--- Recorded information ---
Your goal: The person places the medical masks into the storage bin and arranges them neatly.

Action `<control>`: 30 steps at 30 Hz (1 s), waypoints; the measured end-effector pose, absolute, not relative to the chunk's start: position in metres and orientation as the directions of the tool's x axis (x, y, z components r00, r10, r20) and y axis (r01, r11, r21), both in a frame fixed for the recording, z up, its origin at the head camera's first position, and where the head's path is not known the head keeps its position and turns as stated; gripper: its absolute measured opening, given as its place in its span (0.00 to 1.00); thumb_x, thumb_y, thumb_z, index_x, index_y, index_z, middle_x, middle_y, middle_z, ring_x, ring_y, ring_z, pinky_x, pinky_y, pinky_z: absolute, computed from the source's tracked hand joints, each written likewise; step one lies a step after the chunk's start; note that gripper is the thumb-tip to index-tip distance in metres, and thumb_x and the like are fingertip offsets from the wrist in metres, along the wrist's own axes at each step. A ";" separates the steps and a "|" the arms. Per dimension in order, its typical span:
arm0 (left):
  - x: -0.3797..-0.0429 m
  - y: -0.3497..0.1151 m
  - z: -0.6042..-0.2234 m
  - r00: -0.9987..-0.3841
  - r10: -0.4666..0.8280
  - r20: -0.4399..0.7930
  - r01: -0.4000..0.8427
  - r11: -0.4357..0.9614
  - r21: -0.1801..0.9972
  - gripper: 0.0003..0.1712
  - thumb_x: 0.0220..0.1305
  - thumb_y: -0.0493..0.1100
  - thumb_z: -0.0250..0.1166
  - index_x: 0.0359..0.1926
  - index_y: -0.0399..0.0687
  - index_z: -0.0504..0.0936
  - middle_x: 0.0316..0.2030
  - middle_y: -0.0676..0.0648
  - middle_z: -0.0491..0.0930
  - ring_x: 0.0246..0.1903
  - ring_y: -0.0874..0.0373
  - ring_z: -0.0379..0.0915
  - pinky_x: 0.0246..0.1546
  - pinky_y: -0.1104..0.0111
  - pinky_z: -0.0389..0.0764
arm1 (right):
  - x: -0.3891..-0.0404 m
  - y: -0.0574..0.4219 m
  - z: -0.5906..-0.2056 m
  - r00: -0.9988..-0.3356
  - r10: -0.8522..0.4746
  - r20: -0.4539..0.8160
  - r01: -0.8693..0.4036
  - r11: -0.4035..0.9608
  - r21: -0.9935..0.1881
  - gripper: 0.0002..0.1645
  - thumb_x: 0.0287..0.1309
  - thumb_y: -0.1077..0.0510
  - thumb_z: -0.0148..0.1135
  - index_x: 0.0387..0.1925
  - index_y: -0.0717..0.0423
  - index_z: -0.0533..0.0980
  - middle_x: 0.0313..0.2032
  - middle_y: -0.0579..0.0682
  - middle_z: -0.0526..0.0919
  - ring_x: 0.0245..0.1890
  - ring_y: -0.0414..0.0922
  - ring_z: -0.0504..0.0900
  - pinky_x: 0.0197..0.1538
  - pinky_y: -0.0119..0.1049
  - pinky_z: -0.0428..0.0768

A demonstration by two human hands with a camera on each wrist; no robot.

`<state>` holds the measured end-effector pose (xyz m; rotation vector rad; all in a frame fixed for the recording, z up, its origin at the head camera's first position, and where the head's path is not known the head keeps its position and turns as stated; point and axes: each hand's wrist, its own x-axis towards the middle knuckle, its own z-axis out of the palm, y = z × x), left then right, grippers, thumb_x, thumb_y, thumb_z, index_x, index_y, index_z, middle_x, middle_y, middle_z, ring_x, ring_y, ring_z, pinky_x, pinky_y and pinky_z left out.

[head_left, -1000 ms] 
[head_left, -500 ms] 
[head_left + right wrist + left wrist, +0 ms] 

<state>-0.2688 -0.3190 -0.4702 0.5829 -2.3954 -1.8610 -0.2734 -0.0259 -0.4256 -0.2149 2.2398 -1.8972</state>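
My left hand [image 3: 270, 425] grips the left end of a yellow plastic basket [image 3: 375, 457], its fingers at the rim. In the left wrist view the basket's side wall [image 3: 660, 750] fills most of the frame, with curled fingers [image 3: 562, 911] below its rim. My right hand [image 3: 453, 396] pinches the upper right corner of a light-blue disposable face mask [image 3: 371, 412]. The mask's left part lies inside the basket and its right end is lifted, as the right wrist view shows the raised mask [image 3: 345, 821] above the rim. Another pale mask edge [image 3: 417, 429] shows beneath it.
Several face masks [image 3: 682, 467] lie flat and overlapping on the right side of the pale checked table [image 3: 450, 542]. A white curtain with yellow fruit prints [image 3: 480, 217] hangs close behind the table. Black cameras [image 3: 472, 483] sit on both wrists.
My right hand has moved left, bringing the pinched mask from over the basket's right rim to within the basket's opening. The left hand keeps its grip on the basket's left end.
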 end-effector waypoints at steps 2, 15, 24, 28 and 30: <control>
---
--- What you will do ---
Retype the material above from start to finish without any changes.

--- Completed exercise ---
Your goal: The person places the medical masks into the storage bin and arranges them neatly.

Action `<control>`: 30 steps at 30 Hz (1 s), waypoints; the measured end-effector pose, absolute, not relative to the chunk's start: position in metres and orientation as the directions of the tool's x axis (x, y, z components r00, r10, r20) and y axis (r01, r11, r21), both in a frame fixed for the recording, z up, its origin at the head camera's first position, and where the head's path is not known the head keeps its position and turns as stated; gripper: its absolute measured opening, given as its place in its span (0.00 to 1.00); thumb_x, thumb_y, thumb_z, index_x, index_y, index_z, middle_x, middle_y, middle_z, ring_x, ring_y, ring_z, pinky_x, pinky_y, pinky_z: absolute, computed from the source's tracked hand joints, each written likewise; step one lies a step after the chunk's start; note that gripper is the thumb-tip to index-tip distance in metres, and thumb_x and the like are fingertip offsets from the wrist in metres, along the wrist's own axes at each step. A ";" separates the steps and a "|" the arms. Per dimension in order, its typical span:
arm0 (left):
  - x: -0.3797..-0.0429 m
  - y: -0.3497..0.1151 m
  - z: -0.6042..-0.2234 m
  - r00: -0.9987..-0.3841
  - r10: -0.4666..0.8280
  - r20: -0.4399..0.7930
  - r01: -0.4000..0.8427
  - r11: -0.4357..0.9614
  - r21: -0.1801..0.9972
  - gripper: 0.0003..0.1712
  - thumb_x: 0.0220..0.1305
  - thumb_y: -0.0493..0.1100
  - thumb_z: -0.0250..0.1166
  - index_x: 0.0359..0.1926
  - index_y: -0.0399..0.0687
  - index_z: -0.0504..0.0936
  - middle_x: 0.0316..0.2030
  - middle_y: -0.0676..0.0648
  - middle_z: -0.0491..0.0930
  - ring_x: 0.0246..0.1903
  - ring_y: -0.0874..0.0373
  - ring_z: -0.0379..0.0915
  - pinky_x: 0.0246..0.1546
  - pinky_y: -0.1104..0.0111
  - pinky_z: -0.0389..0.0764
arm1 (right):
  - x: -0.3891..-0.0404 m
  - y: -0.0574..0.4219 m
  - z: -0.5906..-0.2056 m
  - r00: -0.9988..-0.3356
  - r10: -0.8522..0.4746
  - r20: -0.4539..0.8160
  - r01: -0.8693..0.4036
  - r11: -0.4035..0.9608
  - r21: -0.9935..0.1881
  - gripper: 0.0002..0.1645
  - thumb_x: 0.0287..0.1309
  - thumb_y: -0.1077..0.0510
  - thumb_z: -0.0148..0.1135
  - index_x: 0.0387..0.1925
  - index_y: -0.0717..0.0423
  - index_z: -0.0533..0.0980
  - middle_x: 0.0313..0.2032
  - middle_y: -0.0579..0.0682
  - middle_z: -0.0526..0.0919
  - ring_x: 0.0245..0.1890
  - ring_y: -0.0414..0.0922
  - ring_z: -0.0504..0.0900
  - pinky_x: 0.0197..0.1538
  - pinky_y: -0.0119..0.1049
  - pinky_z: -0.0428..0.0768

A demonstration by two human hands with a camera on each wrist; no robot.

`<state>` holds the measured end-effector pose (xyz m; rotation vector rad; all in a frame fixed for the recording, z up, its origin at the head camera's first position, and where the head's path is not known the head keeps its position and turns as stated; point and axes: each hand's wrist, its own x-axis towards the middle knuckle, its own z-axis out of the palm, y = z × x), left then right, grippers, thumb_x, thumb_y, thumb_z, index_x, index_y, index_z, middle_x, middle_y, middle_z, ring_x, ring_y, ring_z, pinky_x, pinky_y and pinky_z left out.

[head_left, -1000 ms] 
[head_left, -500 ms] 
[head_left + right wrist + left wrist, +0 ms] 

<state>-0.2688 -0.3190 -0.4702 0.5829 -2.3954 -1.8610 -0.2734 -0.0259 -0.4256 -0.2149 2.2398 -1.8972</state>
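My left hand [image 3: 270, 425] grips the left end of a yellow plastic basket [image 3: 375, 457], its fingers at the rim. In the left wrist view the basket's side wall [image 3: 660, 750] fills most of the frame, with curled fingers [image 3: 562, 911] below its rim. My right hand [image 3: 453, 396] pinches the upper right corner of a light-blue disposable face mask [image 3: 371, 412]. The mask's left part lies inside the basket and its right end is lifted, as the right wrist view shows the raised mask [image 3: 345, 821] above the rim. Another pale mask edge [image 3: 417, 429] shows beneath it.
Several face masks [image 3: 682, 467] lie flat and overlapping on the right side of the pale checked table [image 3: 450, 542]. A white curtain with yellow fruit prints [image 3: 480, 217] hangs close behind the table. Black cameras [image 3: 472, 483] sit on both wrists.
My right hand has moved left, bringing the pinched mask from over the basket's right rim to within the basket's opening. The left hand keeps its grip on the basket's left end.
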 end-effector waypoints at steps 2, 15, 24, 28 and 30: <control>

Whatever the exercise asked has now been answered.